[Opening DATA SUPPLIED section]
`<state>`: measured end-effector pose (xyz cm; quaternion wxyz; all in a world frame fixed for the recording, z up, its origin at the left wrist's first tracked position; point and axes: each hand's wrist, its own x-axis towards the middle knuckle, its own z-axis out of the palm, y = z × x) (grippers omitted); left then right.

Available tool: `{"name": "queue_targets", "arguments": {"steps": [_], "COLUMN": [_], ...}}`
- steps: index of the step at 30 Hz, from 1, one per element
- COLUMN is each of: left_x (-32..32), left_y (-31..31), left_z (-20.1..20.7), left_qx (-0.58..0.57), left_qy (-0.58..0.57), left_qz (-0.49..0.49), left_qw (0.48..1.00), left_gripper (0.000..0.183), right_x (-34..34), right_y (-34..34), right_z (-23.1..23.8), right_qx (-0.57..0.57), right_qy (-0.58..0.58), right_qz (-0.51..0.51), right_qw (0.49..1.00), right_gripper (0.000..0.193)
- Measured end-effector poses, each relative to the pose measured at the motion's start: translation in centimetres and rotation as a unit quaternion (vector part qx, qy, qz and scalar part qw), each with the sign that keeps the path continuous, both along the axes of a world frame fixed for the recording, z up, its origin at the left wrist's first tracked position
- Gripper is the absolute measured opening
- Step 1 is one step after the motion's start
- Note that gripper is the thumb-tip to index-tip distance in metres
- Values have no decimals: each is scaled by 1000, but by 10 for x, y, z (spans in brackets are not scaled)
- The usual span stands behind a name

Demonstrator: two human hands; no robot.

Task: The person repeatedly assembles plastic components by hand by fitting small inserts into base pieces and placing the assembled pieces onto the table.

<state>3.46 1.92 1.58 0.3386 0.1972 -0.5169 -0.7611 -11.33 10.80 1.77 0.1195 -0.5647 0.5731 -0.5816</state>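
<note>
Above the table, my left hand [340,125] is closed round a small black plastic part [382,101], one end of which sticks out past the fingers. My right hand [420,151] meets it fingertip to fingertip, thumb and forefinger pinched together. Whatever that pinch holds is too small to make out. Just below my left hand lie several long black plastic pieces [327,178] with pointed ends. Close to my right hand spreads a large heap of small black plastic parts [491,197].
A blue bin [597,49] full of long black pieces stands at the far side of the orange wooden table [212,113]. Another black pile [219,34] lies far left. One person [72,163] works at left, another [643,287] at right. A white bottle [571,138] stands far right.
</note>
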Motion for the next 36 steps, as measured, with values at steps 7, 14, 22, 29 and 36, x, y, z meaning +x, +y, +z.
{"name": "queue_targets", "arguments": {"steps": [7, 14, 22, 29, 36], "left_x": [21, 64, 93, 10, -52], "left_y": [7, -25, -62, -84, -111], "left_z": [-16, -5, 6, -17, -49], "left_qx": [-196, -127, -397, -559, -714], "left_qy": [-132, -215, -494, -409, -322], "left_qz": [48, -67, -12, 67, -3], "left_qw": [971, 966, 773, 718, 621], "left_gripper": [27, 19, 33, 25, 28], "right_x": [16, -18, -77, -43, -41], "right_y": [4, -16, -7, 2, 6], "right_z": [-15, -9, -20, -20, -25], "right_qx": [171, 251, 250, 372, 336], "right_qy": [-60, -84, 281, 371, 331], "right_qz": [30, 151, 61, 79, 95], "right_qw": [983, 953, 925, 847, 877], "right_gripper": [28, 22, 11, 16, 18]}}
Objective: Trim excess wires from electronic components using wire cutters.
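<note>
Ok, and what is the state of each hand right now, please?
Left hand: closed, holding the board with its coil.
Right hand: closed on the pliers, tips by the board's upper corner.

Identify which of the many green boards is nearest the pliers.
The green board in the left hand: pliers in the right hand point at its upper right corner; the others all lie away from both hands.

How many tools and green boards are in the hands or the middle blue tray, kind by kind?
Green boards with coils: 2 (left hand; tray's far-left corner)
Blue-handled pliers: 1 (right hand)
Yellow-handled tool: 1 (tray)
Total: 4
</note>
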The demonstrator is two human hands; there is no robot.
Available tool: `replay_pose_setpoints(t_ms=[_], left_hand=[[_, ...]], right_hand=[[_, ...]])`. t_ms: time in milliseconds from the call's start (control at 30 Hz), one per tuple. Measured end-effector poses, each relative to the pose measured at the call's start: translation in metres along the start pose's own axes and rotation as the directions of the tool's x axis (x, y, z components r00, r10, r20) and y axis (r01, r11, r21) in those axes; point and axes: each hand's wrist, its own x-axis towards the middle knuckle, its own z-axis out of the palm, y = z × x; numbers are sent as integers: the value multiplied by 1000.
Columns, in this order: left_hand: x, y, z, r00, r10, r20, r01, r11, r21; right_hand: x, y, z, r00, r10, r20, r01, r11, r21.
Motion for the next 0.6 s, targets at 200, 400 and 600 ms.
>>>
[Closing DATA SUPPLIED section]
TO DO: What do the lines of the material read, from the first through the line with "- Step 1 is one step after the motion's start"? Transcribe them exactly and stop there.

SOLUTION TO THIS EXERCISE:
`<state>`: measured end-effector pose (xyz cm; quaternion wxyz; all in a world frame fixed for the recording, z up, its origin at the left wrist's first tracked position; point and axes: each hand's wrist, its own x-axis towards the middle knuckle, its own z-axis out of the palm, y = z × x) (grippers omitted); left then right.

Available tool: `{"name": "queue_targets", "arguments": {"steps": [_], "COLUMN": [_], ...}}`
- steps: index of the step at 30 Hz, from 1, one per element
- COLUMN is each of: left_x (-32..32), left_y (-31..31), left_z (-20.1..20.7), left_qx (-0.58..0.57), left_qy (-0.58..0.57), left_qz (-0.49..0.49), left_qw (0.48..1.00), left_gripper (0.000..0.183), right_x (-34..34), right_y (-34..34), right_z (-23.1..23.8), right_qx (-0.57..0.57), right_qy (-0.58..0.58), right_qz (-0.51..0.51), right_qw (0.49..1.00), right_gripper (0.000..0.193)
- Measured end-effector poses, each relative to the pose measured at the motion's start: translation in centimetres and rotation as a unit quaternion (vector part qx, qy, qz and scalar part qw), each with the sign that keeps the path continuous, both along the axes of a world frame fixed for the recording, z up, its origin at the left wrist's first tracked position
- Gripper is the absolute measured opening
- Step 1 is one step after the motion's start

This completes the requested output.